Why decades of data matter
The study also underscores the importance of long-term ecological monitoring programs, which are often expensive and vulnerable to budget cuts. The dataset from Possession Island exists because of decades of support from French research agencies and the logistical backbone provided by the French Polar Institute, which operates the Alfred Faure station.
“You can’t see these multi-year lags or complex responses with five years of data,” Bardon said. “You need decades. That’s what allows us to say with some confidence what is happening.”
The results may inform conservation and fisheries management decisions in sub-Antarctic waters.
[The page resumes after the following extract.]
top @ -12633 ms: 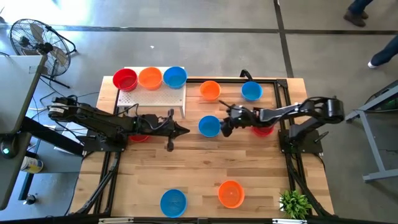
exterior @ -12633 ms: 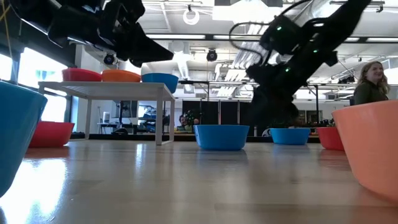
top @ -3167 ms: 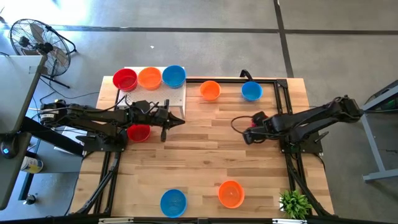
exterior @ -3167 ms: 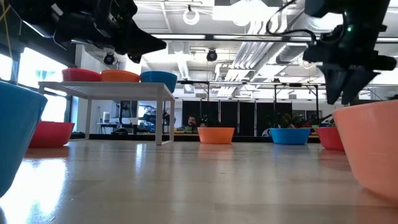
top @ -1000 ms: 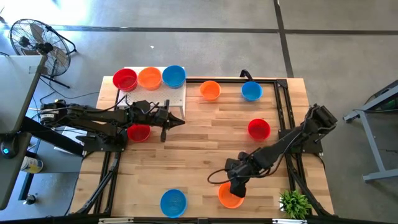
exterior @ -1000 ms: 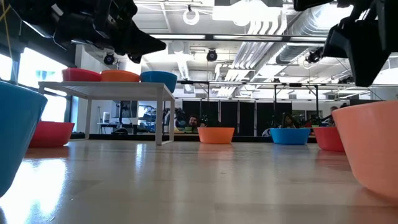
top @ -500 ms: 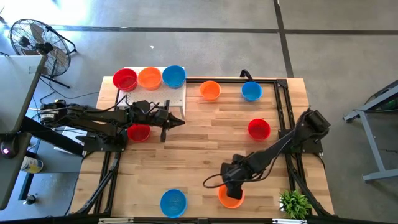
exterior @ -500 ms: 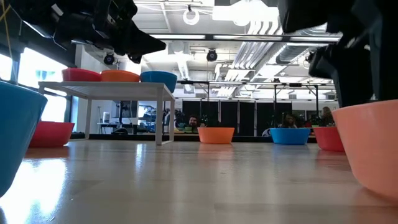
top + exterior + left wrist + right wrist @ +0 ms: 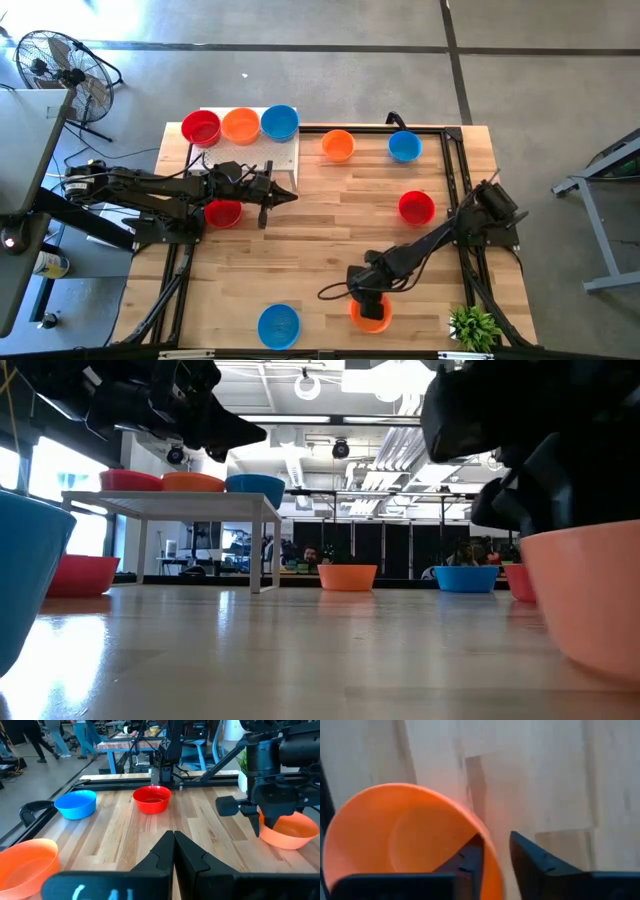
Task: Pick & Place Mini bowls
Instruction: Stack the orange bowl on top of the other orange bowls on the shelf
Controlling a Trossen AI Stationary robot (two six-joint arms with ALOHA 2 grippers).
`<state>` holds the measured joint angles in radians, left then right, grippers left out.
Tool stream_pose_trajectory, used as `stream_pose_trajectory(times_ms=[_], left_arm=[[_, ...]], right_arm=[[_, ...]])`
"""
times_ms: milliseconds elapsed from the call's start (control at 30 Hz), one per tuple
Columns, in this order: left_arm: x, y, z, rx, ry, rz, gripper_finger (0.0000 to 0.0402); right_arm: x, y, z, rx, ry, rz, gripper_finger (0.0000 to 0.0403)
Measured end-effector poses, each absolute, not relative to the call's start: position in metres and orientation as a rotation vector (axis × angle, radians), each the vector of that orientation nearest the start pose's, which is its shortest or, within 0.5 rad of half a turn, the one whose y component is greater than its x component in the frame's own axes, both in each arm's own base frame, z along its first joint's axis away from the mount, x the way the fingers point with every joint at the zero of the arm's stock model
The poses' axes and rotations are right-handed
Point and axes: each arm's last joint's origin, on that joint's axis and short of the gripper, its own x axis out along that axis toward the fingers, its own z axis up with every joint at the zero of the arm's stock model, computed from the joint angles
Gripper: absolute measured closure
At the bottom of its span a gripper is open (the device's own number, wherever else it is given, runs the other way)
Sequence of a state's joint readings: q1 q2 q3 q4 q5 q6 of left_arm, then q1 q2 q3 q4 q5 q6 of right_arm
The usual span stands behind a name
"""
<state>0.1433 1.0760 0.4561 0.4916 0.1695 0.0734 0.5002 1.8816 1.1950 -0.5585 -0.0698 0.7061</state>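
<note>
**Right gripper straddling rim of near orange bowl**

Since a second ago my right arm has slid in over the orange bowl (image 9: 372, 315) at the near edge of the table (image 9: 320, 250), and its fingers have narrowed from wide apart. That bowl sits between the blue bowl (image 9: 278, 325) and the plant (image 9: 474, 326).

The right wrist view gives the key relation: the bowl's rim (image 9: 480, 832) runs up between the two fingers, one finger (image 9: 470, 857) inside the bowl, the other outside over bare wood. So the bowl lies directly under the right gripper (image 9: 368, 296), wall in the gap, fingers partly closed. I can't confirm that the pads are pressing the wall yet. The bowl is round, so there's no long axis to match; only the rim's place in the gap matters.

The red bowl (image 9: 416, 207) lies well apart toward the far side.

My left gripper (image 9: 272, 192) hangs shut just beside the white board (image 9: 250, 155) that carries three bowls, far across the table from this one. The right arm is clearly the nearer.

My guess: finish the pinch, then lift straight up.
</note>
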Motion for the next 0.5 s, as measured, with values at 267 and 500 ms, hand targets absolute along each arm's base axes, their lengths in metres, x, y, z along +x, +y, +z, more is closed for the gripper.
stream_pose_trajectory(times_ms=[267, 500], left_arm=[[0.223, 0.027, 0.230, 0.053, 0.126, -0.030, 0.0401], [0.223, 0.027, 0.230, 0.053, 0.127, -0.030, 0.0401]], right_arm=[[0.324, 0.156, 0.155, 0.365, 1.343, 0.075, 0.0389], [0.334, 0.125, 0.173, 0.449, 1.282, 0.045, 0.0396]])
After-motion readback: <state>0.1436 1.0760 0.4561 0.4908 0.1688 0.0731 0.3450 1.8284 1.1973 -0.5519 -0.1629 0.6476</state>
If king penguins are currently prospering because food is abundant and relatively accessible around the Polar Front, increased industrial fishing or changes in protection around key foraging grounds could shift that balance.
For now, the scene at Baie du Marin offers a rare bright spot in the broader story of wildlife and climate change. In a colony that once struggled to raise nearly half its chicks, more downy brown juveniles now stand in tight huddles, calling for meals from parents that arrived early to a slightly warmer sea.
How long that advantage lasts remains an open question.
“Life can be remarkably resilient when given a bit of room,” Cristofari said. “The real test will be whether that room exists as the climate continues to change.”